- Activity -
Transcribe the following entries word for word. End with the line where "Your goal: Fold" appears.

· · · · ·

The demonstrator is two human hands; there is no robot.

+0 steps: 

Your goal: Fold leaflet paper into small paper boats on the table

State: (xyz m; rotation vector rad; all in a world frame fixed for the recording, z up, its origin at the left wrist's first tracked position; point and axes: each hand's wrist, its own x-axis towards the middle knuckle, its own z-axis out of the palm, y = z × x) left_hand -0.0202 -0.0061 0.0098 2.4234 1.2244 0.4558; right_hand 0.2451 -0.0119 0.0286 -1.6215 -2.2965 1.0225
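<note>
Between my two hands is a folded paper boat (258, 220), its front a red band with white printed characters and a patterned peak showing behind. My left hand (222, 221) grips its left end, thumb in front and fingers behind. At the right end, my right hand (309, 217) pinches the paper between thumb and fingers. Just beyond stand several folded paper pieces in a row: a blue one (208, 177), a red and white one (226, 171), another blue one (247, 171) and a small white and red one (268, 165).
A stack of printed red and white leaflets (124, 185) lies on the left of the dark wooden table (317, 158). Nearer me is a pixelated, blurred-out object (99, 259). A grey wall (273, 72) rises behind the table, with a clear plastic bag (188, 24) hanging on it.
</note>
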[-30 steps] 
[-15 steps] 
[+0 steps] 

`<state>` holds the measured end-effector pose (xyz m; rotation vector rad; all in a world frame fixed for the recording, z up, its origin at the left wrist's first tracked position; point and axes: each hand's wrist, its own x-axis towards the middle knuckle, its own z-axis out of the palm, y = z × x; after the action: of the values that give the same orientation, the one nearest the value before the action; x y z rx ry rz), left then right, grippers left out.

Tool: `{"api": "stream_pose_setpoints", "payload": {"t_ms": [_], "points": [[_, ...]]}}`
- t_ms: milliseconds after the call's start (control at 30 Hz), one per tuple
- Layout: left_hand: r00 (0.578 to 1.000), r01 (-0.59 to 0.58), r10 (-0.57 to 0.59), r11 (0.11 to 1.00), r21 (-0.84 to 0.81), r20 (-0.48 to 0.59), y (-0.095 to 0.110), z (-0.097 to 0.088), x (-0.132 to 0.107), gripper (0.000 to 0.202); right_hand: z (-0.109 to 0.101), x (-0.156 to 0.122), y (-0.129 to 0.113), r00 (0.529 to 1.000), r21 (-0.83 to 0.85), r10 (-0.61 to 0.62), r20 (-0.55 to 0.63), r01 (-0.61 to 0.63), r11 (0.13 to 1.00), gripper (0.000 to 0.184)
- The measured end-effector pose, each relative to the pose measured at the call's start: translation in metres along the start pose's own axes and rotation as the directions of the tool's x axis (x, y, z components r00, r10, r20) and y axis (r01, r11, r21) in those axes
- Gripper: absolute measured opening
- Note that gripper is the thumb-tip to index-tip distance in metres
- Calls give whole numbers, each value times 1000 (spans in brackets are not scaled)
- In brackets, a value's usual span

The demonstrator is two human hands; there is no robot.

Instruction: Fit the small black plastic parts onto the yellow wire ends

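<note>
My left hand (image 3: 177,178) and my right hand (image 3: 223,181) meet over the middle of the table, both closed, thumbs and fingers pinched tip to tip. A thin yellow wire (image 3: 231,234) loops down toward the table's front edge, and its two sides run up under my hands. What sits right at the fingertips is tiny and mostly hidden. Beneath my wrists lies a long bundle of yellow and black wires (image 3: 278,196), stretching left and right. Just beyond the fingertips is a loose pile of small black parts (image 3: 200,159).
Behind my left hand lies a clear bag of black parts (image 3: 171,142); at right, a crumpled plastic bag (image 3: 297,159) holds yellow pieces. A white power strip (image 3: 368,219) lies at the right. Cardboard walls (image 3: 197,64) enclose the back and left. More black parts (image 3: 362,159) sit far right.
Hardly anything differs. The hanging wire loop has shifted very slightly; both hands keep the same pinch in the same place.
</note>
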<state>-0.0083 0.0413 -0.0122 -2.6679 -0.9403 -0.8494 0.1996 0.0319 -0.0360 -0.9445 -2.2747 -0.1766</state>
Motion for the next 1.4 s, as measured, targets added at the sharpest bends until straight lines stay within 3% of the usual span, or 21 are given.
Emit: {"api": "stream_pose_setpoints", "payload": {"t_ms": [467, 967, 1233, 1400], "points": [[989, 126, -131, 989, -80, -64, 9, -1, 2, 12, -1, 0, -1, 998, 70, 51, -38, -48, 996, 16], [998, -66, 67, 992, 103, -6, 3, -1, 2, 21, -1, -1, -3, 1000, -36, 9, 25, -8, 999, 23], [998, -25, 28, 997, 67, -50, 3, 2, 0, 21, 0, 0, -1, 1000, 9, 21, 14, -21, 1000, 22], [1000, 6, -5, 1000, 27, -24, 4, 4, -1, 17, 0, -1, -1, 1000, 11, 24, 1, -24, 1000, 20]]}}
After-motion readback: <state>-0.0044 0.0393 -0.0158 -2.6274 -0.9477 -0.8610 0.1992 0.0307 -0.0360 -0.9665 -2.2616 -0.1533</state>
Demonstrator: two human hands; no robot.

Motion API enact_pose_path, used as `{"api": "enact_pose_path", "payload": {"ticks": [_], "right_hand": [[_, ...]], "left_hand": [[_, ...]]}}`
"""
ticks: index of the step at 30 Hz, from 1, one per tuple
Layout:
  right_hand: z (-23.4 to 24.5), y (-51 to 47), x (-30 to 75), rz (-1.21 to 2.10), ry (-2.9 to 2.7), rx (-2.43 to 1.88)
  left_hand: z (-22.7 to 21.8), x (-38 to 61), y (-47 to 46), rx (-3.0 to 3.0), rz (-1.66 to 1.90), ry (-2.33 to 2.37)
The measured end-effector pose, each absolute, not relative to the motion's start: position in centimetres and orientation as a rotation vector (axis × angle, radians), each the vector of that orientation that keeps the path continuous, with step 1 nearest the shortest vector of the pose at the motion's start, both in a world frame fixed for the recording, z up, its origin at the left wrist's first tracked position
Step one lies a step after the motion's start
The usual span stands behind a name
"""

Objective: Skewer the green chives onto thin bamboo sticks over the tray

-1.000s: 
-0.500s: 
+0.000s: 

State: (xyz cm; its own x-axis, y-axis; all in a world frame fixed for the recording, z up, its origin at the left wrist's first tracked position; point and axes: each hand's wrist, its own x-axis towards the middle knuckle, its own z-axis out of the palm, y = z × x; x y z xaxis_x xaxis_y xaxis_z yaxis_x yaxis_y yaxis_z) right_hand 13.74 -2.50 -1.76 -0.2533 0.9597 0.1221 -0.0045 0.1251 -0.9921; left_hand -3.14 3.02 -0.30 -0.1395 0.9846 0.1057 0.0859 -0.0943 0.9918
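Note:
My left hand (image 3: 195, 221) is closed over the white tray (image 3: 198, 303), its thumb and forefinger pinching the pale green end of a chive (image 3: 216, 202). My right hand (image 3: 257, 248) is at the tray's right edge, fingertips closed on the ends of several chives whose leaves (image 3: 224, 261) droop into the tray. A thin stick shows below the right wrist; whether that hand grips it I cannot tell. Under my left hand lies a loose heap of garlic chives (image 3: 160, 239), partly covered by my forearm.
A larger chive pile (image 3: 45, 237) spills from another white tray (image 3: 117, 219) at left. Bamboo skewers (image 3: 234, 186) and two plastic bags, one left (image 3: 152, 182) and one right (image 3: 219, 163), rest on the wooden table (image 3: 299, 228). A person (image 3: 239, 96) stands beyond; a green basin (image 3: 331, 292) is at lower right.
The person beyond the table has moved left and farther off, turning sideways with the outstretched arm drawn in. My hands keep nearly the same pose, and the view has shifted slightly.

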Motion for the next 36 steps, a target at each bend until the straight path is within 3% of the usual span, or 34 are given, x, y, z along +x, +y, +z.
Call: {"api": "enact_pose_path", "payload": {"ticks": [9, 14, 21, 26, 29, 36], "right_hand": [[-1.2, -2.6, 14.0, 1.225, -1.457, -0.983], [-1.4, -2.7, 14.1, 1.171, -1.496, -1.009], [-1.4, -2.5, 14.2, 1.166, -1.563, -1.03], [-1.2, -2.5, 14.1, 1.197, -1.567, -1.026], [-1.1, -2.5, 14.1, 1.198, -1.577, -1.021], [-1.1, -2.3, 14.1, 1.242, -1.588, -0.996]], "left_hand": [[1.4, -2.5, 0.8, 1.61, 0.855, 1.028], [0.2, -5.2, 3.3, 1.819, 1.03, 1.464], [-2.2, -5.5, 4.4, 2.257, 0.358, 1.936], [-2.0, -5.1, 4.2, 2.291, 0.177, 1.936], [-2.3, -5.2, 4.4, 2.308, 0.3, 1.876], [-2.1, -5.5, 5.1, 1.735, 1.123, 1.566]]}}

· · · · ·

- Written answer -
The demonstrator is two human hands; there is no robot.

+0 steps: 

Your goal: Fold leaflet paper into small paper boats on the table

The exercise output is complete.